_What the task requires_. Leave the pictures out and return every line below exactly.

_Data below_.
Segment Open

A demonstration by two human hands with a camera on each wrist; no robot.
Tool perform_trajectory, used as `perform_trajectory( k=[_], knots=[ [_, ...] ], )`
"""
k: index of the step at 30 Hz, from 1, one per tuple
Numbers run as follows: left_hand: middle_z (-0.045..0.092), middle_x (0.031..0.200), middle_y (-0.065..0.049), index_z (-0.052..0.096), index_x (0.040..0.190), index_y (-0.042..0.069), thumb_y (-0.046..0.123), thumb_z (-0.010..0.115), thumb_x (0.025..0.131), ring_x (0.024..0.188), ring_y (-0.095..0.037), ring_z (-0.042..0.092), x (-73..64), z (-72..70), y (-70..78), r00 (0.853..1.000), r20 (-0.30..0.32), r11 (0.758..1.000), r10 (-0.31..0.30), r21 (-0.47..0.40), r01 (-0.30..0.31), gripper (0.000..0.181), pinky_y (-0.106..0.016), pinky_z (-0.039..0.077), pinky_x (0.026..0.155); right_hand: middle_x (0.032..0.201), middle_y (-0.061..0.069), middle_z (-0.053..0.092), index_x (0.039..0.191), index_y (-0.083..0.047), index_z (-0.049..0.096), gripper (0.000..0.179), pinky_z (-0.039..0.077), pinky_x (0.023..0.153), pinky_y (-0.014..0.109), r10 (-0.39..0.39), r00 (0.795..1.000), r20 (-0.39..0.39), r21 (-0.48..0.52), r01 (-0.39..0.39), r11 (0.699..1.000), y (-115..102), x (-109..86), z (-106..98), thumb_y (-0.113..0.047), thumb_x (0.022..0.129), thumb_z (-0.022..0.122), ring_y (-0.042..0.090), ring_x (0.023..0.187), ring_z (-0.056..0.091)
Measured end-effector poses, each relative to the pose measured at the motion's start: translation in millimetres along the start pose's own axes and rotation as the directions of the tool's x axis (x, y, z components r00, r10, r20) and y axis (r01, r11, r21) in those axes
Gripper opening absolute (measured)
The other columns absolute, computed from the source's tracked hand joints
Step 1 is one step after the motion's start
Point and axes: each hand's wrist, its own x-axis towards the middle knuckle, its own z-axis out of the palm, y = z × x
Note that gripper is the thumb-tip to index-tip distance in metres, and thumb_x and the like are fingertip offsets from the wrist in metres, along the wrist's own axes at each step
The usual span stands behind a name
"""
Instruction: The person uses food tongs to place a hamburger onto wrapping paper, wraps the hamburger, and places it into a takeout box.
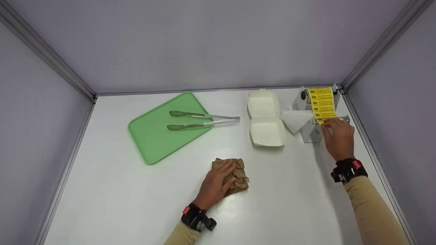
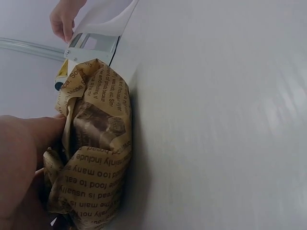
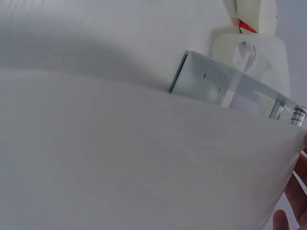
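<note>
My left hand (image 1: 214,185) rests on a crumpled brown paper-wrapped packet (image 1: 241,175), its fingers lying over the top. Dark printed text covers the wrapper (image 2: 98,177) in the left wrist view, where a thumb or finger touches its folds. At the right, thumb and fingertips of my right hand (image 1: 339,137) pinch a yellow label (image 1: 320,121) at the front of a metal label dispenser (image 1: 310,132). A roll of yellow labels (image 1: 322,97) sits in it. White backing paper (image 3: 144,153) fills much of the right wrist view, with my right fingers (image 3: 295,199) at its edge.
An open white clamshell box (image 1: 268,132) stands left of the dispenser. Loose backing paper (image 1: 295,119) curls out between them. Metal tongs (image 1: 204,115) lie partly across a green tray (image 1: 153,139) and stick out past its right edge. Grey walls enclose the white table (image 1: 136,204) on three sides.
</note>
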Motion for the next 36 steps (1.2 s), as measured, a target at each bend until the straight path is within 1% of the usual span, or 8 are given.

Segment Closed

_Your response_.
A demonstration by two human hands with a camera on each wrist; no robot.
Tool perform_trajectory, used as `perform_trajectory( k=[_], knots=[ [_, ...] ], )`
"""
k: index of the step at 30 Hz, from 1, one per tuple
Numbers run as follows: left_hand: middle_z (-0.045..0.092), middle_x (0.031..0.200), middle_y (-0.065..0.049), index_z (-0.052..0.096), index_x (0.040..0.190), index_y (-0.042..0.069), thumb_y (-0.046..0.123), thumb_z (-0.010..0.115), thumb_x (0.025..0.131), ring_x (0.024..0.188), ring_y (-0.095..0.037), ring_z (-0.042..0.092), x (-73..64), z (-72..70), y (-70..78), r00 (0.853..1.000), r20 (-0.30..0.32), r11 (0.758..1.000), r10 (-0.31..0.30), r21 (-0.47..0.40), r01 (-0.30..0.31), gripper (0.000..0.181), pinky_y (-0.106..0.016), pinky_z (-0.039..0.077), pinky_x (0.026..0.155); right_hand: middle_x (0.032..0.201), middle_y (-0.061..0.069), middle_z (-0.053..0.092), index_x (0.039..0.191), index_y (-0.083..0.047), index_z (-0.049..0.096), gripper (0.000..0.179), pinky_z (-0.039..0.077), pinky_x (0.023..0.153), pinky_y (-0.014..0.109), r10 (-0.39..0.39), r00 (0.795..1.000), r20 (-0.39..0.39), r21 (-0.48..0.52), r01 (-0.39..0.39), r11 (0.699..1.000), y (-115..102), x (-109..86), z (-106..98), thumb_y (-0.113..0.047), thumb_x (0.022..0.129), thumb_z (-0.022..0.122), ring_y (-0.042..0.090), ring_x (0.023..0.187), ring_z (-0.056..0.091)
Measured end-effector poses, each relative to the pose measured at the motion's start: translation in millimetres along the start pose's own axes and rotation as the directions of the tool's x axis (x, y, z components r00, r10, r20) and y axis (r01, r11, r21) in those axes
Gripper opening absolute (measured)
The other columns absolute, computed from the source's tracked hand joints
Step 1 is one step after the motion's start
Point and axes: each hand's wrist, its own x-axis towards the middle knuckle, its own z-axis out of the palm, y = z × x
Note that gripper is the thumb-tip to index-tip distance in metres, and thumb_x and the like are fingertip offsets from the wrist in metres, along the wrist's own axes at each step
The usual span stands behind a name
"""
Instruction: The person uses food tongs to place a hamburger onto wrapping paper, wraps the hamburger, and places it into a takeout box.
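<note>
My left hand (image 1: 214,185) rests on a crumpled brown paper-wrapped packet (image 1: 241,175), its fingers lying over the top. Dark printed text covers the wrapper (image 2: 98,177) in the left wrist view, where a thumb or finger touches its folds. At the right, thumb and fingertips of my right hand (image 1: 339,137) pinch a yellow label (image 1: 320,121) at the front of a metal label dispenser (image 1: 310,132). A roll of yellow labels (image 1: 322,97) sits in it. White backing paper (image 3: 144,153) fills much of the right wrist view, with my right fingers (image 3: 295,199) at its edge.
An open white clamshell box (image 1: 268,132) stands left of the dispenser. Loose backing paper (image 1: 295,119) curls out between them. Metal tongs (image 1: 204,115) lie partly across a green tray (image 1: 153,139) and stick out past its right edge. Grey walls enclose the white table (image 1: 136,204) on three sides.
</note>
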Motion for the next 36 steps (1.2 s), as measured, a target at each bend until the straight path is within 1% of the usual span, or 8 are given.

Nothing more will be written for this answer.